[Opening Records supplied section]

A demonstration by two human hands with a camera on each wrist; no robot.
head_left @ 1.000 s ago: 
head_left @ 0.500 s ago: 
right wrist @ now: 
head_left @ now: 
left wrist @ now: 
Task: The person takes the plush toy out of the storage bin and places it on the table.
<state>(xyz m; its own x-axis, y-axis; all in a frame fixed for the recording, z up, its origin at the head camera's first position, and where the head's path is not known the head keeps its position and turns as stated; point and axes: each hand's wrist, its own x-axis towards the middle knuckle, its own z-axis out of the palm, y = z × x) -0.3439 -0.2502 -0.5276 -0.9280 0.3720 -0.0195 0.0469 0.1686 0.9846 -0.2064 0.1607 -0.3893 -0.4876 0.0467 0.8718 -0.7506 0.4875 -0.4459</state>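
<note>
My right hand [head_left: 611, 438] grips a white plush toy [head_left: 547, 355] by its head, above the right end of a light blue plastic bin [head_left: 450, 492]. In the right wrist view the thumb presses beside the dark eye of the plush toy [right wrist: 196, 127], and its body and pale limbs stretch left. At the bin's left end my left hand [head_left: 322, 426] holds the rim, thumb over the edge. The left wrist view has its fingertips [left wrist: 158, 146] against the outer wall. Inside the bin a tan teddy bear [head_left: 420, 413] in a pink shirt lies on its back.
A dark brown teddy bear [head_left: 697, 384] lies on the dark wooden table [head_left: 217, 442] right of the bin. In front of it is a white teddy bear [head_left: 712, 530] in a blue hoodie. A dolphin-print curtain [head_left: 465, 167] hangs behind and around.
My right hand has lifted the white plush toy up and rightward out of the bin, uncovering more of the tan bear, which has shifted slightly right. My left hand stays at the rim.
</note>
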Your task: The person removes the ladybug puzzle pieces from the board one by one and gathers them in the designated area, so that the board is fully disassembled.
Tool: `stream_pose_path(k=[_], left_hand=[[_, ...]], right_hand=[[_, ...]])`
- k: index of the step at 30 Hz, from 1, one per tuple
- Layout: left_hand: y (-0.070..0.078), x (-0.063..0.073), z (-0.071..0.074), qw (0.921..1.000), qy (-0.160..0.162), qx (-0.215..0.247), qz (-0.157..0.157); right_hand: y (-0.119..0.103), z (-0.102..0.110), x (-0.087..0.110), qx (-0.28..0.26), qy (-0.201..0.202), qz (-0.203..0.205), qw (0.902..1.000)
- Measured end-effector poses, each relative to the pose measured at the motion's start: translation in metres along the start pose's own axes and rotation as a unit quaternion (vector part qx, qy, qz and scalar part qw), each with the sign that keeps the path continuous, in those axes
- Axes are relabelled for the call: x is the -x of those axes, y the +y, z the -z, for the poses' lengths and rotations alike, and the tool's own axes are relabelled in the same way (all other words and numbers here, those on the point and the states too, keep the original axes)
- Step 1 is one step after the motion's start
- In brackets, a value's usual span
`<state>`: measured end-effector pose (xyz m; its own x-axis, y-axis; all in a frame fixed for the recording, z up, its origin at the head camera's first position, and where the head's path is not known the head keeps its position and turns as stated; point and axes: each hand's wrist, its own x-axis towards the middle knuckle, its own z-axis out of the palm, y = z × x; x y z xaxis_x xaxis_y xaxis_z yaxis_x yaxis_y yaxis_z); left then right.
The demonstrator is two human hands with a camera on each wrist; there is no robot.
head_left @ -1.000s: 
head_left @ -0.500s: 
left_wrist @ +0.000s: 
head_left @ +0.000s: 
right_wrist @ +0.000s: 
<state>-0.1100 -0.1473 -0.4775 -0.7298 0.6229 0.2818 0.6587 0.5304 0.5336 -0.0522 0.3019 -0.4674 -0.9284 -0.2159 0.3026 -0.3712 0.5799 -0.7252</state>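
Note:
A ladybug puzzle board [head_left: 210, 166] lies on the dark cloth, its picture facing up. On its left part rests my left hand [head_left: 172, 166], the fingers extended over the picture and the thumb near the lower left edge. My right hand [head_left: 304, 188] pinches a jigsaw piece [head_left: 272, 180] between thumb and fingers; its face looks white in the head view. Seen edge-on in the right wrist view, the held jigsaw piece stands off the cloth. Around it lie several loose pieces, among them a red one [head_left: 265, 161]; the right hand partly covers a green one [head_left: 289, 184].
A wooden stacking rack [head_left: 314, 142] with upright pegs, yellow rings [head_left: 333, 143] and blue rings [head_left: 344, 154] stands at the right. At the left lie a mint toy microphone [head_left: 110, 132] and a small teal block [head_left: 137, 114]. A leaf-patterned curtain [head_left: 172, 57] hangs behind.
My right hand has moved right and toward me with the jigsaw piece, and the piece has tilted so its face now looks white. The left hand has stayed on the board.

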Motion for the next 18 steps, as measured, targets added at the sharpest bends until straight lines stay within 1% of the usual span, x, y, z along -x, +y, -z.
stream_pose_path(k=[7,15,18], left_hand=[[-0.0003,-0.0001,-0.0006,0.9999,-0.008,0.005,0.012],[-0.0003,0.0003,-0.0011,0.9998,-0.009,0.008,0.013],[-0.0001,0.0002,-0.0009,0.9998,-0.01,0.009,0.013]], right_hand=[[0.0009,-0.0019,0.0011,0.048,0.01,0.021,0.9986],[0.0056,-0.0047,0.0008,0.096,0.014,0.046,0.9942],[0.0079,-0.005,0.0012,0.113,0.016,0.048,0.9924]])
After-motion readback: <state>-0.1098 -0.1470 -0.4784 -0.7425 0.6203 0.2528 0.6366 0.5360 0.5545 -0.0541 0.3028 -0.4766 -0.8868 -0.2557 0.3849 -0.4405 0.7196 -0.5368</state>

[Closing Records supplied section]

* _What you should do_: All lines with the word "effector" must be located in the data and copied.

* _Final answer_:
- Measured end-effector poses, each relative to the pose measured at the motion's start: translation in metres along the start pose's own axes and rotation as a unit quaternion (vector part qx, qy, qz and scalar part qw), each with the sign that keeps the path continuous, in those axes
`<state>`: measured end-effector pose (xyz m; its own x-axis, y-axis; all in a frame fixed for the recording, z up, its origin at the head camera's first position, and where the head's path is not known the head keeps its position and turns as stated; point and axes: each hand's wrist, its own x-axis towards the middle knuckle, its own z-axis out of the palm, y = z × x; x y z xaxis_x xaxis_y xaxis_z yaxis_x yaxis_y yaxis_z); left then right.

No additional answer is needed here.